# Fermat's Little Theorem 2

• October 7th 2008, 05:06 PM
bigb
Fermat's Little Theorem 2
Use Fermat's Little Theorem to compute 29^202 mod 13
• October 7th 2008, 06:53 PM
o_O
By Fermat's theorem: $a^{12} \equiv 1 \ (\text{mod } 13)$

Note that $29 \equiv 3 \ (\text{mod } 13)$.

So: $\left(3^{12}\right)^{17} \equiv 1^{17} \ (\text{mod } 13)$

$\iff 3^{204} \equiv 1 \ (\text{mod } 13)$

$\iff 3^{2} 3^{202} \equiv 1 \ (\text{mod } 13)$

...
• October 7th 2008, 07:01 PM
bigb
Quote:

Originally Posted by o_O
By Fermat's theorem: $a^{12} \equiv 1 \ (\text{mod } 13)$

Note that $29 \equiv 3 \ (\text{mod } 13)$.
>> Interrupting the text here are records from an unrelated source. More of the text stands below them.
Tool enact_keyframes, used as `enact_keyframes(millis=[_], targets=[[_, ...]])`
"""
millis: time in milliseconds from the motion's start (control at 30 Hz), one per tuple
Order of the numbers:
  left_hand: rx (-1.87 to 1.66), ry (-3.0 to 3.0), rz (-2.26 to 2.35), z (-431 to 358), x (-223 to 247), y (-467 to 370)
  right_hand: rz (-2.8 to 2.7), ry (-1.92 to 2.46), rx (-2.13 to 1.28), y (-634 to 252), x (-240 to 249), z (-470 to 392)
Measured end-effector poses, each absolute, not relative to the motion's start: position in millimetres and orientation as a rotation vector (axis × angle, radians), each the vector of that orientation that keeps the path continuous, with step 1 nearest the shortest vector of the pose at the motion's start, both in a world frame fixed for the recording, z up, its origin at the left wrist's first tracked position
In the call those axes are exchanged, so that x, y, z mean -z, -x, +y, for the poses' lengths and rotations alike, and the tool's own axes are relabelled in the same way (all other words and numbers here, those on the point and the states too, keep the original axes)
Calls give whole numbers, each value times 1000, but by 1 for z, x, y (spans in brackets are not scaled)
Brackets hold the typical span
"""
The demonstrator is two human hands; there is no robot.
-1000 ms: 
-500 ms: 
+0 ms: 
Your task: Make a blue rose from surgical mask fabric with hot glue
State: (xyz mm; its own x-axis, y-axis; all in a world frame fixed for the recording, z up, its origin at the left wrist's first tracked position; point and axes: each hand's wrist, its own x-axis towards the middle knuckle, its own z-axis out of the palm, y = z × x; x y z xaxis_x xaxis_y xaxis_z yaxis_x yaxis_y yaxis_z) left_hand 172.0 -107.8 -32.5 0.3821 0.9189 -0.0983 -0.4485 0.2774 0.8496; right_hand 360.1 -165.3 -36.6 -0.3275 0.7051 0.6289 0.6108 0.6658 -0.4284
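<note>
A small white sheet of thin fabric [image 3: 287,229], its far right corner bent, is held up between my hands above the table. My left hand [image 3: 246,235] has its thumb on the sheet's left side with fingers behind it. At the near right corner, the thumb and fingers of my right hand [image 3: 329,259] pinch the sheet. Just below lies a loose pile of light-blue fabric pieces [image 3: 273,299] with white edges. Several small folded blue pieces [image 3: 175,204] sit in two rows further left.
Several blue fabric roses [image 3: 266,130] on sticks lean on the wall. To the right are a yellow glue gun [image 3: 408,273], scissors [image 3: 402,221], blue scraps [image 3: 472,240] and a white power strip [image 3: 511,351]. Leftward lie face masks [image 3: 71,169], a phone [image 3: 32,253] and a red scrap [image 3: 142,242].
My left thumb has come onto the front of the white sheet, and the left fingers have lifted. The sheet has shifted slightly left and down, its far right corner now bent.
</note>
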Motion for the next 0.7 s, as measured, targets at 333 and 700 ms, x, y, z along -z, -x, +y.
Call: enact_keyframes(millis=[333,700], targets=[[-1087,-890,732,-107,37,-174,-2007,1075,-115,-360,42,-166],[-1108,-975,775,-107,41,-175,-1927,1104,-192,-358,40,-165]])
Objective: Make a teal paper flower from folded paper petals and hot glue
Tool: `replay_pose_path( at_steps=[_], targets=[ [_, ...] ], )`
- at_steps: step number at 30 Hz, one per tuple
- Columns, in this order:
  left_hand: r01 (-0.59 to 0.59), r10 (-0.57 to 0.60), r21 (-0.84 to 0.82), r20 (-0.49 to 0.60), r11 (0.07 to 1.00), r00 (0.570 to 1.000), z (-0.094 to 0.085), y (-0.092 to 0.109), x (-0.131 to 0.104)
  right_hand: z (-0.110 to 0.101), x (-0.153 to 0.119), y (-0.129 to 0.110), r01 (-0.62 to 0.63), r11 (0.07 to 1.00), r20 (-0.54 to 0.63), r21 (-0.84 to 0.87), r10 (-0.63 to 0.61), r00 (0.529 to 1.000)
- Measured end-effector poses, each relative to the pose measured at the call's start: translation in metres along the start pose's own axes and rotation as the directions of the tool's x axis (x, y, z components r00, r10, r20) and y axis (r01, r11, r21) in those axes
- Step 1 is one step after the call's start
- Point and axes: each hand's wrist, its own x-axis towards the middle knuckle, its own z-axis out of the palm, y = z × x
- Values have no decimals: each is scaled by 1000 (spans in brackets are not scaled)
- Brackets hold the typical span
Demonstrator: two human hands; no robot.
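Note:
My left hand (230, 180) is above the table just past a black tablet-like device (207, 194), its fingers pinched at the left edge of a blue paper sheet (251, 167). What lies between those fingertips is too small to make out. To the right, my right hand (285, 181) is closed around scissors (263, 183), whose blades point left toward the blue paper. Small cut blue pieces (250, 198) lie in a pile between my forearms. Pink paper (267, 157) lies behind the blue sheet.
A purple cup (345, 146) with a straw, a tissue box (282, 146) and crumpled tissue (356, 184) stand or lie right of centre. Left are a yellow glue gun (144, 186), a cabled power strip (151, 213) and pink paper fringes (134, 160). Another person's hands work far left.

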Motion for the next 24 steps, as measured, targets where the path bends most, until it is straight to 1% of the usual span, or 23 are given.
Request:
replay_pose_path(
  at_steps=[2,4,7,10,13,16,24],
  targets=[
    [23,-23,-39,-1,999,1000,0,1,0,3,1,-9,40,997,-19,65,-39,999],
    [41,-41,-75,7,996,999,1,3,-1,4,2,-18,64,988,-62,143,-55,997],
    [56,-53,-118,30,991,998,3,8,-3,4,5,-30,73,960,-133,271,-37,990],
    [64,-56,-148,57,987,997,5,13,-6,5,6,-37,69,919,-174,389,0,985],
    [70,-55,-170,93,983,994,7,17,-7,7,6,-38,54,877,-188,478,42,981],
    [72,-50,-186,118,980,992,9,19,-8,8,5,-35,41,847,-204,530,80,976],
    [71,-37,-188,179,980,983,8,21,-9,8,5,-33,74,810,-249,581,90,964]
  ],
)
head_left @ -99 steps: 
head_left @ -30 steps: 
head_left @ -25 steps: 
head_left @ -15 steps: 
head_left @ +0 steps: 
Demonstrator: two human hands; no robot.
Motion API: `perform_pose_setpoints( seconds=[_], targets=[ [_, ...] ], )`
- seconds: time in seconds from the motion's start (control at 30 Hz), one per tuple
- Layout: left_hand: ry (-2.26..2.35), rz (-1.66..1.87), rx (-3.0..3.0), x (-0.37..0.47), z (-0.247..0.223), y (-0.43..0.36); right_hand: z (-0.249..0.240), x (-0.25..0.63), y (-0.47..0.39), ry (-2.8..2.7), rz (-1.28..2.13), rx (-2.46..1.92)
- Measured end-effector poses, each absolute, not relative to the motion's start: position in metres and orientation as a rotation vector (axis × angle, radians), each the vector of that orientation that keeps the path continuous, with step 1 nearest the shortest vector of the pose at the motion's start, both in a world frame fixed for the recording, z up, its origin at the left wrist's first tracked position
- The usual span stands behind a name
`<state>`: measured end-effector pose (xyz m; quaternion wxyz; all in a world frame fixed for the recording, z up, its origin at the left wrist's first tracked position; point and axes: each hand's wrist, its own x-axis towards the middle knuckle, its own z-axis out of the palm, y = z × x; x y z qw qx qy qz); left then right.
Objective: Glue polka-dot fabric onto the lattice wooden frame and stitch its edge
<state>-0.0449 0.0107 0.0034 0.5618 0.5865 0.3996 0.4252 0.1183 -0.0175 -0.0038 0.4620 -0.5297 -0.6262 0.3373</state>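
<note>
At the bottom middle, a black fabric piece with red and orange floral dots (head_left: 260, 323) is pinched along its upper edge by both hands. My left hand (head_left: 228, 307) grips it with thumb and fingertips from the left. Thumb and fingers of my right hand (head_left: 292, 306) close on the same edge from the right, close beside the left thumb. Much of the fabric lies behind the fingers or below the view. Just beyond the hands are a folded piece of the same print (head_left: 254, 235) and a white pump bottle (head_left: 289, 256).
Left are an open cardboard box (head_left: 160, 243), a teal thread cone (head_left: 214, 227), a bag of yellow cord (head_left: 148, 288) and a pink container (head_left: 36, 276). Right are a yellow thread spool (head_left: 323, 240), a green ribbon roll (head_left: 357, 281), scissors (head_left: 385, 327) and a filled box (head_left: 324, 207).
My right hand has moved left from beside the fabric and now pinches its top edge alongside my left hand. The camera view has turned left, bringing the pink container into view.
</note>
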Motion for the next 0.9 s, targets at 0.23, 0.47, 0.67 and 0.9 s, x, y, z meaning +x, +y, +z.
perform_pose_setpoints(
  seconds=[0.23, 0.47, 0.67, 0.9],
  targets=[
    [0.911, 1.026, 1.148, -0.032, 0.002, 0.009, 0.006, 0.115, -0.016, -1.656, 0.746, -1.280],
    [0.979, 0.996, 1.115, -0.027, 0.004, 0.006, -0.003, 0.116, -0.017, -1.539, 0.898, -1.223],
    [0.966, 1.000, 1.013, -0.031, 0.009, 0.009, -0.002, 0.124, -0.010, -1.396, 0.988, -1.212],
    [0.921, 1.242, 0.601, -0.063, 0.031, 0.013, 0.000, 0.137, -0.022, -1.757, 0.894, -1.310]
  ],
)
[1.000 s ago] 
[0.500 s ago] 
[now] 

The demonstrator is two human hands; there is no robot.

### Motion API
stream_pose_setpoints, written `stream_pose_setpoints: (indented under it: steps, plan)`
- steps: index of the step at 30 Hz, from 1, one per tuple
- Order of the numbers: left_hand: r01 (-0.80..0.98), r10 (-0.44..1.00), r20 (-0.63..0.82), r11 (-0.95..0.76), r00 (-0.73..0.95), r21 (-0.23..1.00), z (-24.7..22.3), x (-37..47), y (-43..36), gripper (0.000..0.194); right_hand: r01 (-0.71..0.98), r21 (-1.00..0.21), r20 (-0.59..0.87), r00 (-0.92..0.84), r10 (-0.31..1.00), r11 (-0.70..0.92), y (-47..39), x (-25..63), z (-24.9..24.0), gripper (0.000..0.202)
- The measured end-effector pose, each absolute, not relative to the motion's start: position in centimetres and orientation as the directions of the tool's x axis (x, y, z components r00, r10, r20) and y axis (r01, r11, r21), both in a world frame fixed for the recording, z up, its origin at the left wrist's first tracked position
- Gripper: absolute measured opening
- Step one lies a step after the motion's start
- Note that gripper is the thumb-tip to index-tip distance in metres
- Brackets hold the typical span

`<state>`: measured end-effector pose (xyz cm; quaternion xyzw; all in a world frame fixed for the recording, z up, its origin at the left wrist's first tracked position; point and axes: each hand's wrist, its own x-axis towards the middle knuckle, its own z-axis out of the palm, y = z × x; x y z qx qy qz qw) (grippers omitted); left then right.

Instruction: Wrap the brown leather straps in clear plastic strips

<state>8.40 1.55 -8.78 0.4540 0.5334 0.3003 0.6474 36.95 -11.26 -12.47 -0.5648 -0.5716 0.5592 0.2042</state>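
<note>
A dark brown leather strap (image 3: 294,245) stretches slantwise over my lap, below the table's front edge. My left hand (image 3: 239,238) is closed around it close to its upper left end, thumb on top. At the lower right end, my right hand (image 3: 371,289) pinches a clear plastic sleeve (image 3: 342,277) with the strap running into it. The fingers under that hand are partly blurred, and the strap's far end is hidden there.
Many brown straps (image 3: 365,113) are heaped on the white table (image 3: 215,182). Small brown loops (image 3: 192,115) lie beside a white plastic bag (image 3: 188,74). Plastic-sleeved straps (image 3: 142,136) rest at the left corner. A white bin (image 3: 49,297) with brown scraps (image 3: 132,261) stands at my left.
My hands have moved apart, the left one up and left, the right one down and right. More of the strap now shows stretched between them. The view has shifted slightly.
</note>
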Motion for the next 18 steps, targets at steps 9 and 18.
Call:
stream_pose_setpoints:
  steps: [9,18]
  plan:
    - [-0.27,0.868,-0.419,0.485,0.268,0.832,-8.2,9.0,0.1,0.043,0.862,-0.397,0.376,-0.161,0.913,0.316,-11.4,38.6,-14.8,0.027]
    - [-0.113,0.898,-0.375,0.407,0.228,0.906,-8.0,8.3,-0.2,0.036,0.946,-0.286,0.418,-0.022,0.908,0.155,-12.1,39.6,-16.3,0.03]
So: $\left(3^{12}\right)^{17} \equiv 1^{17} \ (\text{mod } 13)$

$\iff 3^{204} \equiv 1 \ (\text{mod } 13)$

$\iff 3^{2} 3^{202} \equiv 1 \ (\text{mod } 13)$

...

The answer is 81=3mod13..I am messing around with what you did but still cant get the answer. This problem is in my lecture notes but I just cant seem to understand what i wrote.
• October 7th 2008, 07:15 PM
icemanfan
Following after o_O:

$3^23^{202} \equiv 1 (\mod 13)$

$9 \times 3^{202} \equiv 1 (\mod 13)$

$27 \times 3^{202} \equiv 3 (\mod 13)$

$(13 \times 2 + 1) \times 3^{202} \equiv 3 (\mod 13)$

$3^{202} \equiv 3(\mod 13)$
• October 7th 2008, 07:20 PM
bigb
Quote:

Originally Posted by icemanfan
Following after o_O:

$3^23^{202} \equiv 1 (\mod 13)$

$9 \times 3^{202} \equiv 1 (\mod 13)$

$27 \times 3^{202} \equiv 3 (\mod 13)$

$(13 \times 2 + 1) \times 3^{202} \equiv 3 (\mod 13)$

$3^{202} \equiv 3(\mod 13)$

• October 7th 2008, 07:23 PM
icemanfan
Quote:

Originally Posted by bigb

It became $(13 \times 2 + 1) \equiv 1$.
• October 7th 2008, 07:38 PM
bigb
Quote:

Originally Posted by icemanfan
It became $(13 \times 2 + 1) \equiv 1$.

COmpute 3^302 mod 5

Would this be right??

a^4=1mod5
3=8mod5
8^4=1mod5
8^4*76=1^76mod5
8^2 * 8^302=1mod5
8^2 * 8^302=-64mod5
8^302=-1mod5
8^302=4mod5

or

3^4 = 1 (mod 5) by Fermat theorems.
So (raise to the 75) both sides,
3^300 = 1 (mod 5)
Multiply 3^2 both sides,
3^302 = 3^2 = 9 = 4 (mod 5)
• October 7th 2008, 07:40 PM
o_O
(Yes) I would do it the second way
• October 7th 2008, 07:43 PM
bigb
Quote:

Originally Posted by o_O
(Yes) I would do it the second way

It can be done the first way right thou?? If not can the second method be applied to the problem 29^202mod13

sry for all the dumb questions. I am just trying to learn the material better
• October 7th 2008, 07:47 PM
o_O
Well it really is the same work but you just did the unnecessary work of showing that 3 is congruent to 8 mod 5.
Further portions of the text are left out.